Já pensaram em tudo o que significa uma lei como esta? Ela apresenta um precedente sem igual na história: um governo que se dá ao luxo de ditar normas destinadas a regular a vida, os contratos, a produção, o comércio, a economia e a atividade cidadã em outro país. Poderia o Peru, por exemplo, ditar uma lei assim em relação ao Chile? Poderia a França dispor a mesma coisa para a Alemanha? Ou a China, em referência ao Japão? Por que os Estados Unidos poderiam fazer isso em seu vínculo com Cuba? Porque Donald Trump se propõe a fazê-lo?
Em seu perfeito juízo, nem os funcionários do nº 10 de Downing Street, nem os mandatários do Palais d L’Elysees, ou da Kanzlerenmast (para citar só Inglaterra, França e Alemanha) poderiam admiti-lo, mas acontece.
Quem poderia se opor a que Cuba venda medicamentos contra o câncer a empresas francesas de saúde, ou a governo desse país? Quem, na Inglaterra venda automóveis a Cuba? Talvez os governos desses países poderiam adotar tão irracional decisão, mas isso se entenderia; mas, que decida isso o governo dos Estados Unidos? Quem lhe deu esse direito?

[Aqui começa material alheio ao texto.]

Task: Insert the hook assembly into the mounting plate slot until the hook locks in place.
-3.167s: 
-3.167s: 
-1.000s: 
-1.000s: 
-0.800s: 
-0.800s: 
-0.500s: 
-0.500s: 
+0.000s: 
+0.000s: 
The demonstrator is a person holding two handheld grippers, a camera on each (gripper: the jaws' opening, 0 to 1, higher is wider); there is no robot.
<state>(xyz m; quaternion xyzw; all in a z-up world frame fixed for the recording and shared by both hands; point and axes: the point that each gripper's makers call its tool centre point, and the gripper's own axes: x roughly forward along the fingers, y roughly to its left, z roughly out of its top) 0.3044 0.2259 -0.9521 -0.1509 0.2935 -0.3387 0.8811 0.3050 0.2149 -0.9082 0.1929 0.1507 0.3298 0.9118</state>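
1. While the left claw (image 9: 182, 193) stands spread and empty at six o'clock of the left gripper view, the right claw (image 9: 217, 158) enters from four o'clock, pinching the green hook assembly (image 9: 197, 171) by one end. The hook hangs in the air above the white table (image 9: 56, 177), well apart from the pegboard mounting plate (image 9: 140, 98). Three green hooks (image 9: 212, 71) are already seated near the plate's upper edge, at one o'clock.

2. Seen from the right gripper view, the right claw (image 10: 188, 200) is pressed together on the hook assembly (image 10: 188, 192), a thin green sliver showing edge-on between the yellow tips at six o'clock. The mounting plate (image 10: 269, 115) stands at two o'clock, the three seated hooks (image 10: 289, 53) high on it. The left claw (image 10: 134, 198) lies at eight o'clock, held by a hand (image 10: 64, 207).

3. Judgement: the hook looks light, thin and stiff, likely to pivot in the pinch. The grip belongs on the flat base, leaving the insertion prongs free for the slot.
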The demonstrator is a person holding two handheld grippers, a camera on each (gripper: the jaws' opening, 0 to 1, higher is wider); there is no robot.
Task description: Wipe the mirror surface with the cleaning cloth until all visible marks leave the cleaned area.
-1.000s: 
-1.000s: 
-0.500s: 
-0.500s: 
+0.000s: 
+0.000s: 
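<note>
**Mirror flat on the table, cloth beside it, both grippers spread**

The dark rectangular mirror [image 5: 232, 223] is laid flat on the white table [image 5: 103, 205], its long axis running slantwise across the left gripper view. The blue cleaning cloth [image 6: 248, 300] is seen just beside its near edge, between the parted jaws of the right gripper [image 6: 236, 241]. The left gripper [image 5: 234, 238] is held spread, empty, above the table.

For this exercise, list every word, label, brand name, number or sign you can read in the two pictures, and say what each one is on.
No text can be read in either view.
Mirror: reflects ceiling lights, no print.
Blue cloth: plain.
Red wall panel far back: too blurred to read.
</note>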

Os especialistas reconhecem que essa lei tem quatro títulos: O primeiro internacionaliza o conflito que os Estados Unidos mantêm com Cuba, fazendo a lei extensiva a todos os países do mundo. Washington decidiu que ninguém possa comerciar com Cuba; comprar ou vender nada para ela. O segundo título está orientado a apresentar a “ajuda” do governo estadunidense ao povo de Cuba para que “transite para o capitalismo” Alguém perguntou à Ianquelândia se seus governantes têm o direito de fazer isso? E seu governo perguntou ao povo de Cuba se quer fazer esse “trânsito” e cair na esfera de influência do Banco Mundial e do FMI?
O título III da lei outorga a cidadãos ou empresas estadunidenses – incluindo cubanos naturalizados estadunidenses – a interpor demandas ante tribunais dos Estados Unidos por presumidas posses em território cubano que tenham mudado de status legal a partir de 1959. A norma permitiria, por certo, que os cubanos batistinos que assumiram a nacionalidade estadunidense para ficar placidamente na Florida, “recuperassem” o domínio de suas “empresas” e bens abandonados nessa circunstância. Desse modo, os tribunais estadunidenses terão incidência em Cuba. Nada menos!
E o título quarto assinala que este regime de bloqueio se manterá até que em Cuba haja um governo que “a critério dos Estados Unidos” esteja regido por “normas democráticas”, ou seja, um governo como o de Bolsonaro, Videla ou Pinochet: todos os quais contaram com apoio e ajuda ianque.
Depois destes dispositivos, alguém pode duvidar que os Estados Unidos se “sentem” donos de tudo e por isso editam leis contra o mundo?